Nothing but the exact text of the entries should appear in your answer; pictures stay out.

Stored records

——————

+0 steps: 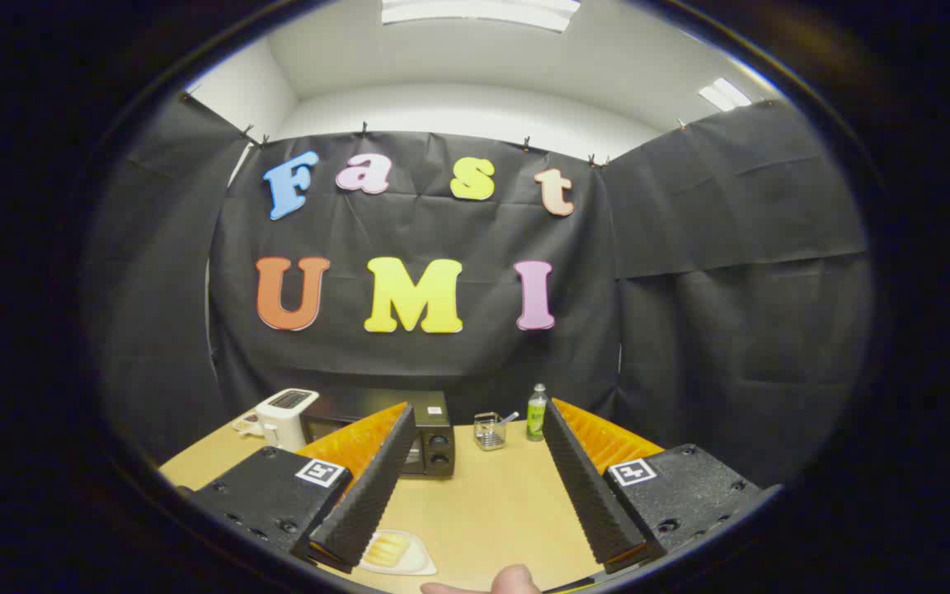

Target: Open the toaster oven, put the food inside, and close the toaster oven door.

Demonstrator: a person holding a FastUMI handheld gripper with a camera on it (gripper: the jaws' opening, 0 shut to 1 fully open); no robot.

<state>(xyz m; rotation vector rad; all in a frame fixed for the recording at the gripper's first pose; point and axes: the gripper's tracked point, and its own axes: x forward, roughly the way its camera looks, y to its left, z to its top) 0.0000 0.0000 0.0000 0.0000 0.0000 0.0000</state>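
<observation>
A black toaster oven [434, 433] stands at the back of the wooden table [491, 503], partly hidden behind my left finger; its door looks shut and two knobs show on its right side. Near the table's front edge lies a white plate [409, 557] with pale yellow food [384, 549] on it, just beside the tip of my left finger. My gripper [475, 528] hovers above the table, open wide, with nothing between its fingers. The oven lies well beyond the fingertips.
A white pop-up toaster [285, 412] stands left of the oven. A small clear container with a utensil [489, 431] and a green bottle [537, 412] stand right of it by the back wall. A fingertip of a person [512, 582] shows at the front edge.
</observation>
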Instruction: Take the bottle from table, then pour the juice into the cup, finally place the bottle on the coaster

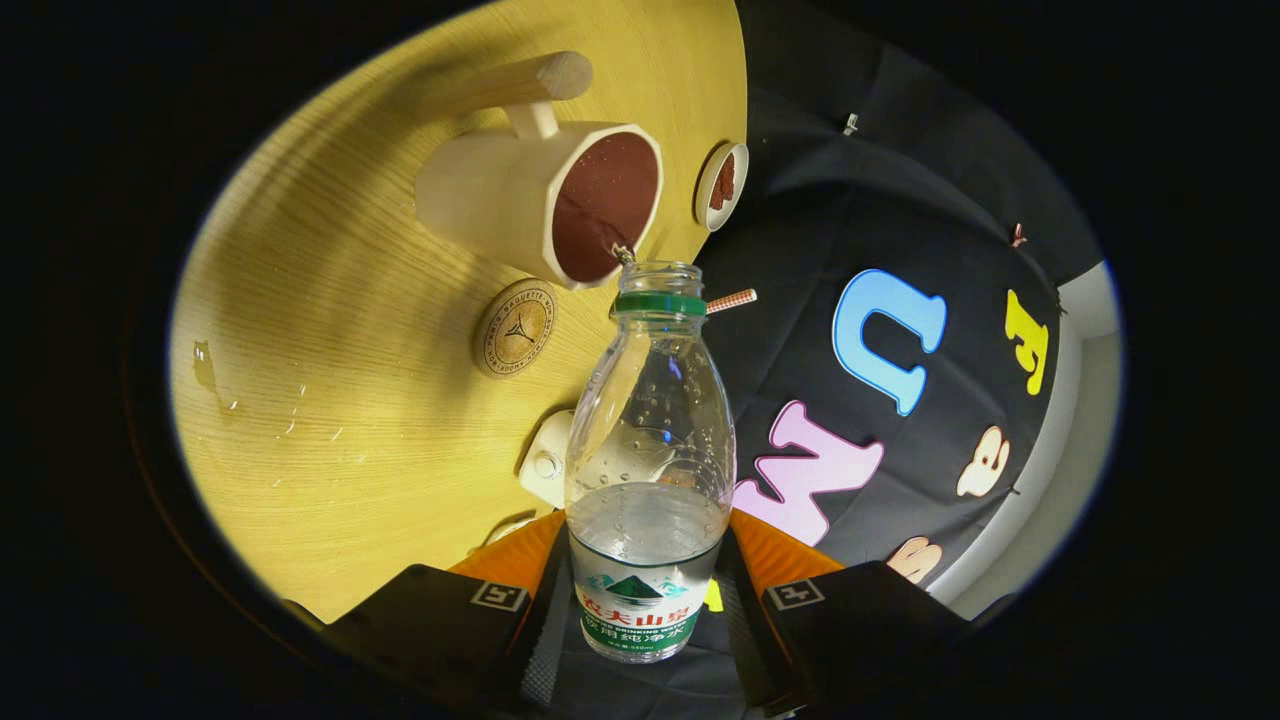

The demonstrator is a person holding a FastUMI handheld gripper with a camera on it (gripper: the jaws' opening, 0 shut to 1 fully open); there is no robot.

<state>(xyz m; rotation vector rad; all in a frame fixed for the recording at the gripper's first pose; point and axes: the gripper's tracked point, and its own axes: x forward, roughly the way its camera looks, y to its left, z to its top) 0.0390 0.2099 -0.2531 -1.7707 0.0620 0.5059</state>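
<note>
A clear plastic bottle (648, 440) with a green neck ring and no cap sits between my fingers, and my gripper (645, 600) is shut on its labelled lower body. Clear liquid fills its lower part. The view is rolled, so the bottle is tipped with its open mouth at the rim of a cream cup (545, 195) with a long handle. A thin stream leaves the mouth into the cup's reddish-brown inside. A round cork coaster (515, 327) lies on the wooden table (350, 330) beside the cup, just beyond the bottle's shoulder.
A small white dish (722, 185) with something reddish in it stands near the table's edge past the cup. A white object (548, 460) lies behind the bottle. Drops and a small puddle (205, 365) wet the wood. A striped straw end (732, 299) pokes out by the bottle neck.
</note>
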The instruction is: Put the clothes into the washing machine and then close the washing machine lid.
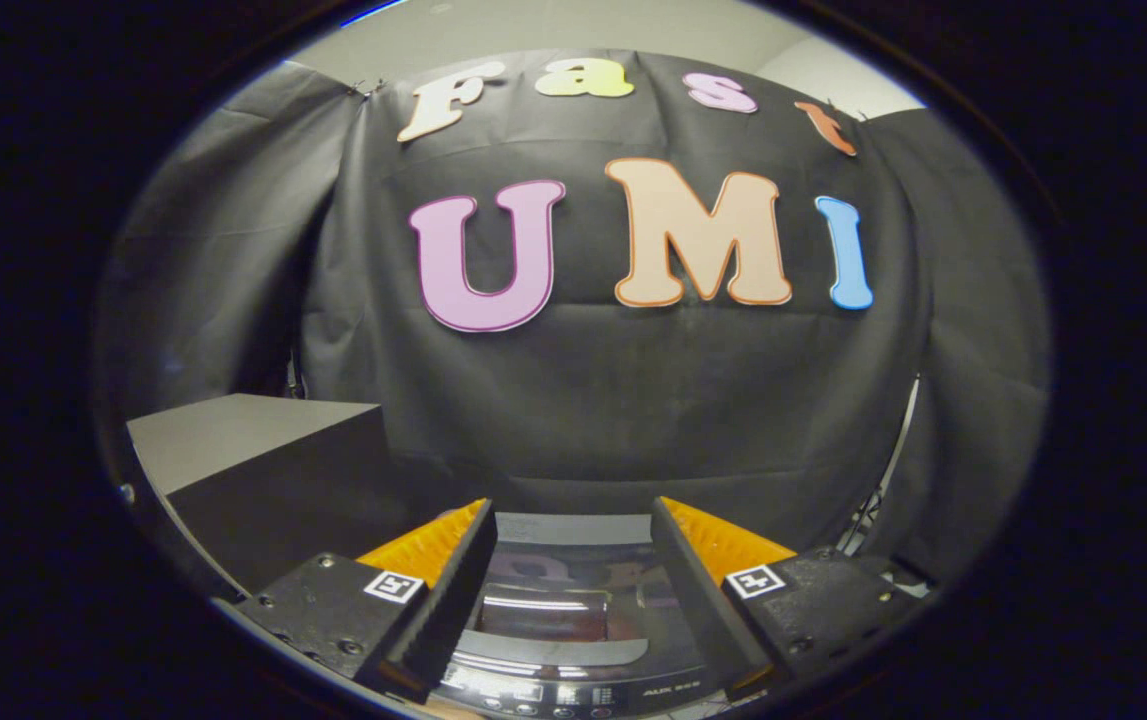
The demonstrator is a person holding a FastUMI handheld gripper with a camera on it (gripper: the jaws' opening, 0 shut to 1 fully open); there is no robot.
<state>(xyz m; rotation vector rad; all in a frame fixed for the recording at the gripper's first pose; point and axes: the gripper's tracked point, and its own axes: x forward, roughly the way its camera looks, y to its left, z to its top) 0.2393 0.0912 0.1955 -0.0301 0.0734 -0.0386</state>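
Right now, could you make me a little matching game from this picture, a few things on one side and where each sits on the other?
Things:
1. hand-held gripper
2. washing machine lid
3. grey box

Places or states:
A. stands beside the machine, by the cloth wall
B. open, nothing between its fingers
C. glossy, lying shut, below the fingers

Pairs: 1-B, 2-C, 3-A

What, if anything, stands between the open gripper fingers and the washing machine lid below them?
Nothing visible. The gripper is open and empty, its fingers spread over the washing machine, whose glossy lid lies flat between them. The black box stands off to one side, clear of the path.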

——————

◆ Problem solution ◆
+0 steps: 

Target: Open the toaster oven, put the food inside, and close the toaster oven door.

Demonstrator: a person holding a FastUMI handheld gripper with a camera on it (gripper: the jaws' opening, 0 shut to 1 fully open); no robot.

<state>(xyz m; rotation vector rad; all in a frame fixed for the recording at the gripper's first pose; point and axes: the gripper's tracked point, and its own axes: x forward, roughly the way its camera looks, y to its left, z to its top) 0.0000 0.0000 0.0000 0.0000 0.0000 0.0000</state>
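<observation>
A black toaster oven [434, 433] stands at the back of the wooden table [491, 503], partly hidden behind my left finger; its door looks shut and two knobs show on its right side. Near the table's front edge lies a white plate [409, 557] with pale yellow food [384, 549] on it, just beside the tip of my left finger. My gripper [475, 528] hovers above the table, open wide, with nothing between its fingers. The oven lies well beyond the fingertips.
A white pop-up toaster [285, 412] stands left of the oven. A small clear container with a utensil [489, 431] and a green bottle [537, 412] stand right of it by the back wall. A fingertip of a person [512, 582] shows at the front edge.
</observation>
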Instruction: Take the bottle from table, then pour the juice into the cup, finally place the bottle on the coaster


The demonstrator is a person holding a FastUMI handheld gripper with a camera on it (gripper: the jaws' opening, 0 shut to 1 fully open); there is no robot.

<state>(xyz m; rotation vector rad; all in a frame fixed for the recording at the gripper's first pose; point and axes: the gripper's tracked point, and its own axes: x forward, roughly the way its camera looks, y to its left, z to its top) 0.0390 0.2099 -0.2531 -1.7707 0.0620 0.5059</state>
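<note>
A clear plastic bottle (648, 440) with a green neck ring and no cap sits between my fingers, and my gripper (645, 600) is shut on its labelled lower body. Clear liquid fills its lower part. The view is rolled, so the bottle is tipped with its open mouth at the rim of a cream cup (545, 195) with a long handle. A thin stream leaves the mouth into the cup's reddish-brown inside. A round cork coaster (515, 327) lies on the wooden table (350, 330) beside the cup, just beyond the bottle's shoulder.
A small white dish (722, 185) with something reddish in it stands near the table's edge past the cup. A white object (548, 460) lies behind the bottle. Drops and a small puddle (205, 365) wet the wood. A striped straw end (732, 299) pokes out by the bottle neck.
</note>
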The instruction is: Put the clothes into the washing machine and then close the washing machine lid.
The demonstrator is a person holding a FastUMI handheld gripper with a camera on it (gripper: the jaws' opening, 0 shut to 1 fully open); there is no robot.
<state>(xyz m; rotation vector rad; all in a frame fixed for the recording at the gripper's first pose; point and axes: the gripper's tracked point, and its own axes: x forward, roughly the way its camera looks, y to its left, z to its top) 0.2393 0.0912 0.1955 -0.0301 0.0734 -0.0386</state>
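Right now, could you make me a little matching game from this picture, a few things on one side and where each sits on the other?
Things:
1. hand-held gripper
2. washing machine lid
3. grey box

Places or states:
A. stands beside the machine, by the cloth wall
B. open, nothing between its fingers
C. glossy, lying shut, below the fingers

Pairs: 1-B, 2-C, 3-A

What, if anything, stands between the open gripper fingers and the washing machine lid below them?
Nothing visible. The gripper is open and empty, its fingers spread over the washing machine, whose glossy lid lies flat between them. The black box stands off to one side, clear of the path.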

This completes the exercise.